Volverás a oír las campanillas, Bach, también a tu Vivaldi y el
canto de los pájaros. Sentirás los pasos de la sirvienta a la hora del
desayuno y los tres golpes en la puerta (“¿Puedo pasar, señorita
Ángela?”), y en la primera mañana de tu regreso creerás haber despertado
y su semblante, sí el suyo, lejos del cuarto que abandonaste,
estará apenas cerca de ti, en la memoria borrosa, reducida a una
cosa más, como las cortinas, o los marcos de los cuadros, y mamá y
papá afuera, esperándote en la sala, rodeados de prudencia, sentados
mirándose, esperando tu salida.
Nada será el tiempo cuando por fin escuches la aprobación esperada,
“olvídalo todo”, y la voz del padre, con la mano sobre tu
hombro y sentados los dos en su despacho (“nada ha pasado, hija: la
familia Puentes siempre supo olvidar y perdonar”).
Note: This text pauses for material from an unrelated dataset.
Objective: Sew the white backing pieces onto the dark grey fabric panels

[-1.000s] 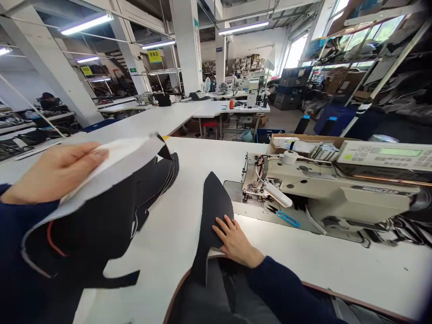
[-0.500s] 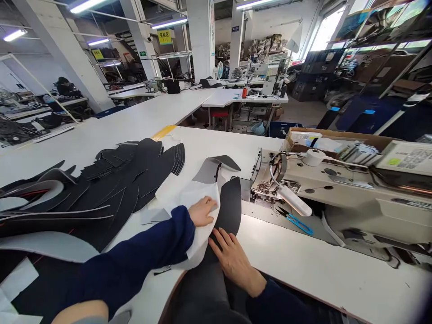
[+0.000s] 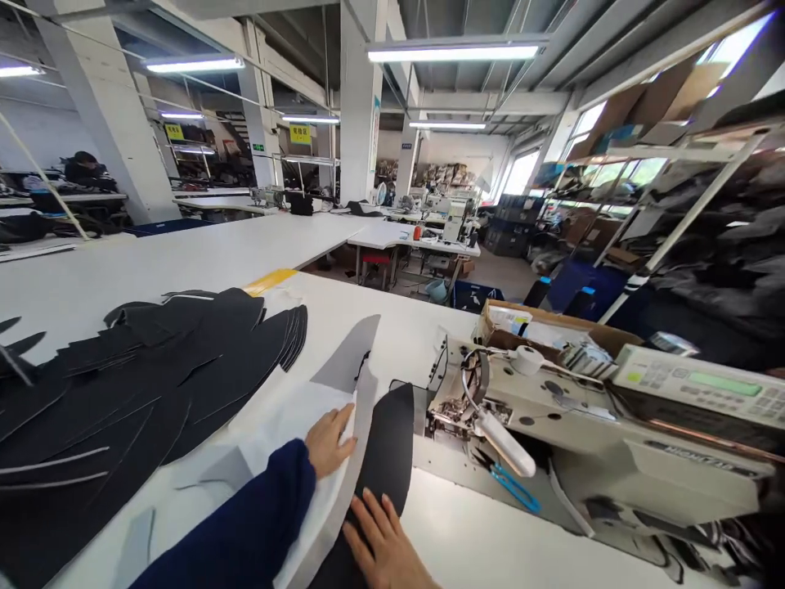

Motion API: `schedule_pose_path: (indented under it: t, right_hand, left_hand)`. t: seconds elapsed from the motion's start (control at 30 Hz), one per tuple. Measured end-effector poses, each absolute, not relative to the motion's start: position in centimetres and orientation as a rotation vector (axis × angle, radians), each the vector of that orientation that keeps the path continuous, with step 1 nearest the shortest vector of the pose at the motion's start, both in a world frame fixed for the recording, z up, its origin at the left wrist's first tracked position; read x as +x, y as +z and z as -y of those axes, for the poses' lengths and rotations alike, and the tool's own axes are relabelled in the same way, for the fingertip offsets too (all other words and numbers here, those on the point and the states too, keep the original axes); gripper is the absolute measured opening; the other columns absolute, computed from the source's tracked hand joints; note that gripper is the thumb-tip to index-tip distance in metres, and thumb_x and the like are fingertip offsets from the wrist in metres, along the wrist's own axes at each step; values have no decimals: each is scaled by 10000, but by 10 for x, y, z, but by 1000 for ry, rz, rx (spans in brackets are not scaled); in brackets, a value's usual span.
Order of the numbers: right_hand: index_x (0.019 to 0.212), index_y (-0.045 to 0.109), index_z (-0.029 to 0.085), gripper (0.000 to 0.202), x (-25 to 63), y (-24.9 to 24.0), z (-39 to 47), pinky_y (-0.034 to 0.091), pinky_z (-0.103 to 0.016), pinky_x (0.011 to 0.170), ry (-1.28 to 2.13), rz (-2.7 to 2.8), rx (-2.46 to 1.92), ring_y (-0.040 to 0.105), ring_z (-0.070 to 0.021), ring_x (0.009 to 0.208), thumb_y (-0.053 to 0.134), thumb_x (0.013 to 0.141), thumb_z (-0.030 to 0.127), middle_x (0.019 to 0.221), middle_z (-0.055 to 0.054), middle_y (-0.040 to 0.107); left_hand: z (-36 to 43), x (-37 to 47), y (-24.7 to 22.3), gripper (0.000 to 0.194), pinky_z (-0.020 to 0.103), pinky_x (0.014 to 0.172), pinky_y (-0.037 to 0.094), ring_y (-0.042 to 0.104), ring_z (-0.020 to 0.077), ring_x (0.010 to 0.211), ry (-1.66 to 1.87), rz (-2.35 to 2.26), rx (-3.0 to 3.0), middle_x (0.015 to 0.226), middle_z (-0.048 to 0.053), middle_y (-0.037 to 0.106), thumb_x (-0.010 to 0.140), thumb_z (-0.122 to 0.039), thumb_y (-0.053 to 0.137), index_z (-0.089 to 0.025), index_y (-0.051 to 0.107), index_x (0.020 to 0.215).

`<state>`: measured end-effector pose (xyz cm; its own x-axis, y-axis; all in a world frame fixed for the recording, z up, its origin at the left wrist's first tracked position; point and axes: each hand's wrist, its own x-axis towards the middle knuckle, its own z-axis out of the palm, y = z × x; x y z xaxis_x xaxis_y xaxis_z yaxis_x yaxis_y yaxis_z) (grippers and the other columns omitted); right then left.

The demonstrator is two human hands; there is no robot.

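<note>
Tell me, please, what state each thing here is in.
Left hand: fingers extended, on the white cloth
Right hand: fingers spread, on the black piece
White cloth: unfolded, partly covered
Dark pieces: overlapping, piled
Scissors: lying down, blades apart
Cardboard box: open, holding items
Display: lit
Ceiling light: on

Black panel (image 3: 392, 442): matt, smooth, cloth-like face
White-and-grey piece (image 3: 298, 409): soft, matt, cloth-like
Stacked dark pieces (image 3: 141, 368): matt, cloth-like, with thin pale cut edges
Tabletop (image 3: 454, 523): smooth, white, faintly glossy
Yellow strip (image 3: 270, 282): glossy, looks like plastic
Sewing machine (image 3: 693, 483): smooth, cream-painted, apparently metal; bare, shiny metal parts at the head end
Control panel (image 3: 724, 386): smooth, pale plastic
Thread snips (image 3: 515, 488): blue, plastic-looking handles, dark metal blades
Open box (image 3: 491, 323): matt brown cardboard
Sleeve (image 3: 245, 523): soft, matt, navy cloth
</note>
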<state>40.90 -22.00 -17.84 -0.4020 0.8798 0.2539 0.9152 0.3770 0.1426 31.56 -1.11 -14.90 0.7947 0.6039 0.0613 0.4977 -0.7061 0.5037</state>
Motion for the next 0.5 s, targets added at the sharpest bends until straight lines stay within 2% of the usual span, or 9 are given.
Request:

Sí, has escuchado
ya esa voz y sientes que algo muy pesado se va de ti. Finalmente,
días más tarde, estarás sentada en la primera recepción, rodeada de
sonrisas, todos hablan ya de tu regreso.
Volverás a llamarte Ángela y a escuchar el pito del auto que te espera
afuera, en la puerta de tu casa: los jóvenes —siempre atildados
los jóvenes— esperando en la puerta también y tú sonriéndoles,
aceptando sus invitaciones, precisamente cuando la imagen de él ya
esté borrándose y todo quede reducido a un accidente más que papá
y mamá se encargarán de sepultar, todos los días con su “olvídate
de todo, haz de cuenta que comienzas”.